• What you are asked to do
From the data below, return the exact lines starting at the line containing "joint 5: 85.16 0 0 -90" and ending at the line containing "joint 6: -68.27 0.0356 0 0", both included, and nothing else.

• Records to use
··········
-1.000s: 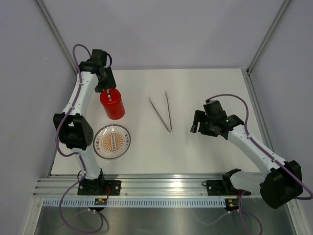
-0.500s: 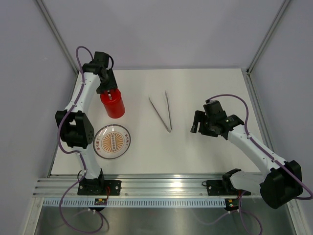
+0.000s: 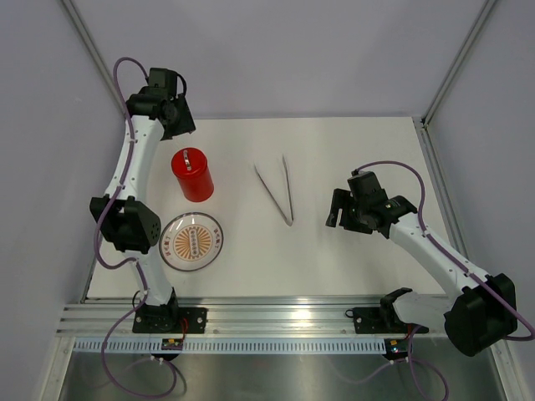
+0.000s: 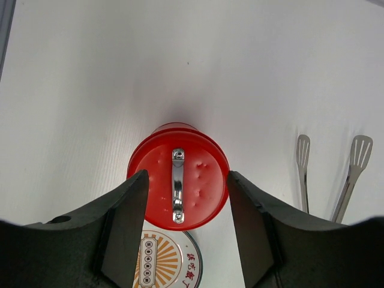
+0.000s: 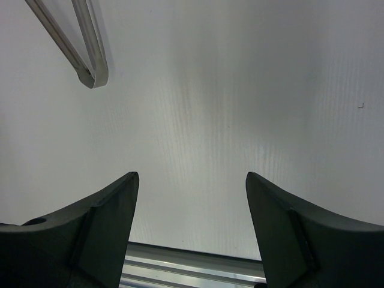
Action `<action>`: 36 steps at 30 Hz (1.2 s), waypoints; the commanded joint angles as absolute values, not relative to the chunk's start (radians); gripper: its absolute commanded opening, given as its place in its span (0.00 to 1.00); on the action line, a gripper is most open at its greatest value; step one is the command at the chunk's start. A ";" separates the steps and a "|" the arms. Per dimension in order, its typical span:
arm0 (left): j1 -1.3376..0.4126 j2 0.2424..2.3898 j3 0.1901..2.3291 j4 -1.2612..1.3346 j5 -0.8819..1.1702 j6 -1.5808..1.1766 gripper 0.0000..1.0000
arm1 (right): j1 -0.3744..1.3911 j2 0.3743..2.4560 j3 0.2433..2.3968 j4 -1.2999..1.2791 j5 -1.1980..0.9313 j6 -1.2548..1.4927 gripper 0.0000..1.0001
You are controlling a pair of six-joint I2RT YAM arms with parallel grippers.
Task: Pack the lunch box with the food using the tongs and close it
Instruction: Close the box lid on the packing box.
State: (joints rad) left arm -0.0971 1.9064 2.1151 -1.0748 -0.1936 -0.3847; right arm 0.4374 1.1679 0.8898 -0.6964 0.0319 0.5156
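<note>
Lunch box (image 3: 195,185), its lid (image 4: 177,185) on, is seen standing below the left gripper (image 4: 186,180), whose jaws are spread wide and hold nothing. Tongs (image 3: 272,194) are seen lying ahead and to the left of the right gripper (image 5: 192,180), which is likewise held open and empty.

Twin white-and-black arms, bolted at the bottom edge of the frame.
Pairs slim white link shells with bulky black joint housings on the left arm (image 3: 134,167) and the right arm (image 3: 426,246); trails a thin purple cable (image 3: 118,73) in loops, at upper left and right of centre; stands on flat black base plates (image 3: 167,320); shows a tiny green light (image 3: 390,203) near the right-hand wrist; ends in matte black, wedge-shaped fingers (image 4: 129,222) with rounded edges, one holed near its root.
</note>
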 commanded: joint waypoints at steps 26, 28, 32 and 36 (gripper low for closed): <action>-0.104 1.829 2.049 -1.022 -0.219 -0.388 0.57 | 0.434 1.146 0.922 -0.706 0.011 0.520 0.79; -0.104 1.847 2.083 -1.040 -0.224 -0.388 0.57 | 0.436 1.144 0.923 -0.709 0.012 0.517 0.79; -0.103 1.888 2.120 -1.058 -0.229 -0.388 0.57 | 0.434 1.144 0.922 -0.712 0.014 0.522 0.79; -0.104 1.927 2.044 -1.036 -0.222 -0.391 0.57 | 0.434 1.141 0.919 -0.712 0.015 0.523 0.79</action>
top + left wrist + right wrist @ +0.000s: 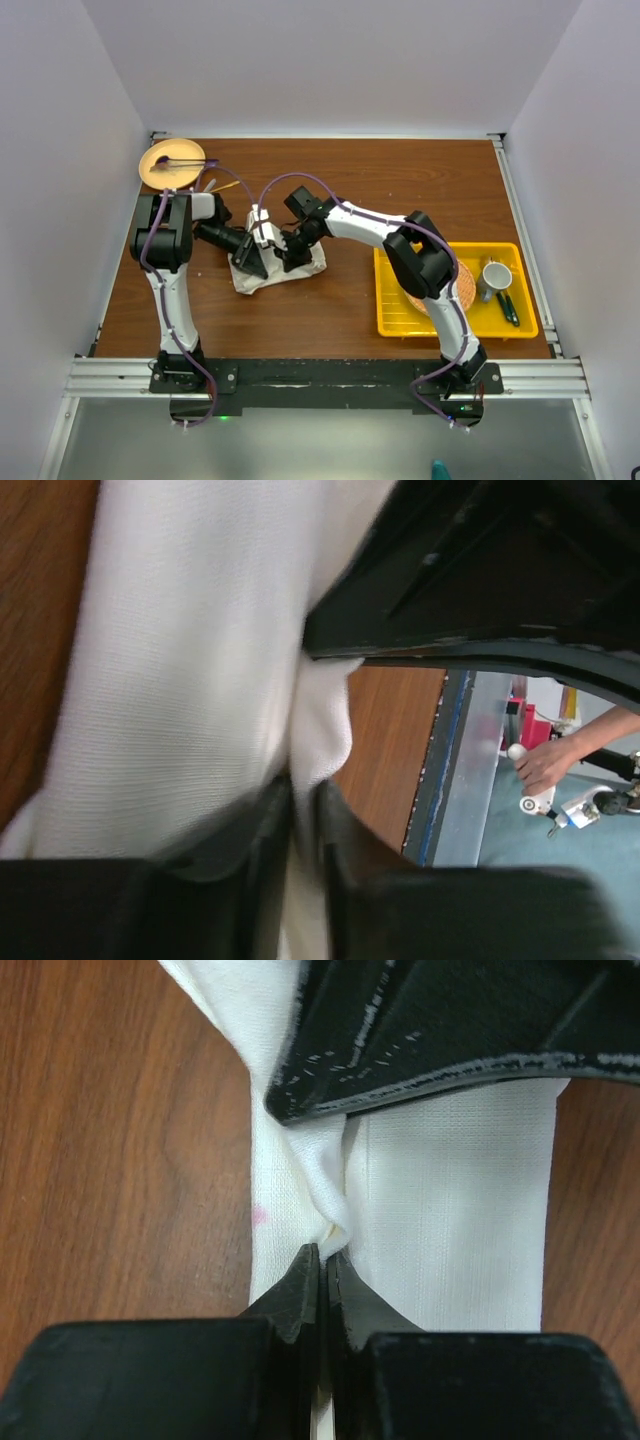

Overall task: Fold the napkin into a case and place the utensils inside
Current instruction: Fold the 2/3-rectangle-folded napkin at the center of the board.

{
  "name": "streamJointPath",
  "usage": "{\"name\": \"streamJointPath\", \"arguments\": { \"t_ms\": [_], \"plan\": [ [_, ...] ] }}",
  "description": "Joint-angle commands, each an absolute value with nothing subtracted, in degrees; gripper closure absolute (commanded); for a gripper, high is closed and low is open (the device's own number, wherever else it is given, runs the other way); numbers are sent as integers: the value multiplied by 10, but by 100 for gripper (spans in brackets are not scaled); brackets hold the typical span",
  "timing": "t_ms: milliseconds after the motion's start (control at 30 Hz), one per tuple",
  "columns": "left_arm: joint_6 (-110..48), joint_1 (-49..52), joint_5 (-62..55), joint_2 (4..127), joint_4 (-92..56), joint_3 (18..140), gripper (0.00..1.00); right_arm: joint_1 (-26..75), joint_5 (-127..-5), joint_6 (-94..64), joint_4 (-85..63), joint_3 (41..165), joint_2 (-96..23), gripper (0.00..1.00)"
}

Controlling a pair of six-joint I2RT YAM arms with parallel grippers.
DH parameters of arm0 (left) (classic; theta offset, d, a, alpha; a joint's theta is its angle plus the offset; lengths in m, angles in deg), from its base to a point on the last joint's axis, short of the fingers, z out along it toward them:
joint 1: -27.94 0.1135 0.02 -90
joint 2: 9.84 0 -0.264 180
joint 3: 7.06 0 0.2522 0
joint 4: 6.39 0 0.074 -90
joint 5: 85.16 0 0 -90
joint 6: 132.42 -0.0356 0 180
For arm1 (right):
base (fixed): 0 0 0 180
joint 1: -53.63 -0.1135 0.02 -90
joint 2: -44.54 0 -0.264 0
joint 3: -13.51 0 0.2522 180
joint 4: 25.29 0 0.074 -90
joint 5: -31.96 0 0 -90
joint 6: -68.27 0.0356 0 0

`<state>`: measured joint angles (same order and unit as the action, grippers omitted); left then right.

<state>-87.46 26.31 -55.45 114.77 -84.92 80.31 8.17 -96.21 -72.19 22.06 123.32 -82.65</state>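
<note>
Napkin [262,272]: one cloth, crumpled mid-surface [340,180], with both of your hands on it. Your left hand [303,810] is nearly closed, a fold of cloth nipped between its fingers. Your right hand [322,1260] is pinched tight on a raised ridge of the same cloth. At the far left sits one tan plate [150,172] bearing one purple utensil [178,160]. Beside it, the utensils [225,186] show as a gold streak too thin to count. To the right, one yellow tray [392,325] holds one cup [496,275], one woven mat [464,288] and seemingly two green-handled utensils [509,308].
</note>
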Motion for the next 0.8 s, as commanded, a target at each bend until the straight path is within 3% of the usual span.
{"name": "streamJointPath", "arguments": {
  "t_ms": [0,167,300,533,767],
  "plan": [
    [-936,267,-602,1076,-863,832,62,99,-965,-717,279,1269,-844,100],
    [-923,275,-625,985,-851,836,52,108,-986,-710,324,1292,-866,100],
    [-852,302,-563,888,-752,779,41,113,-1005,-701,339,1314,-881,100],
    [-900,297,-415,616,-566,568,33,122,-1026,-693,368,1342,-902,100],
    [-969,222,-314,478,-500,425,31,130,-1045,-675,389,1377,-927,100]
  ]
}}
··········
• Reply
joint 5: 85.16 0 0 -90
joint 6: 132.42 -0.0356 0 180
For arm1 (right):
base (fixed): 0 0 0 180
joint 1: -53.63 -0.1135 0.02 -90
joint 2: -44.54 0 -0.264 0
joint 3: -13.51 0 0.2522 180
joint 4: 25.29 0 0.074 -90
joint 5: -31.96 0 0 -90
joint 6: -68.27 0.0356 0 0

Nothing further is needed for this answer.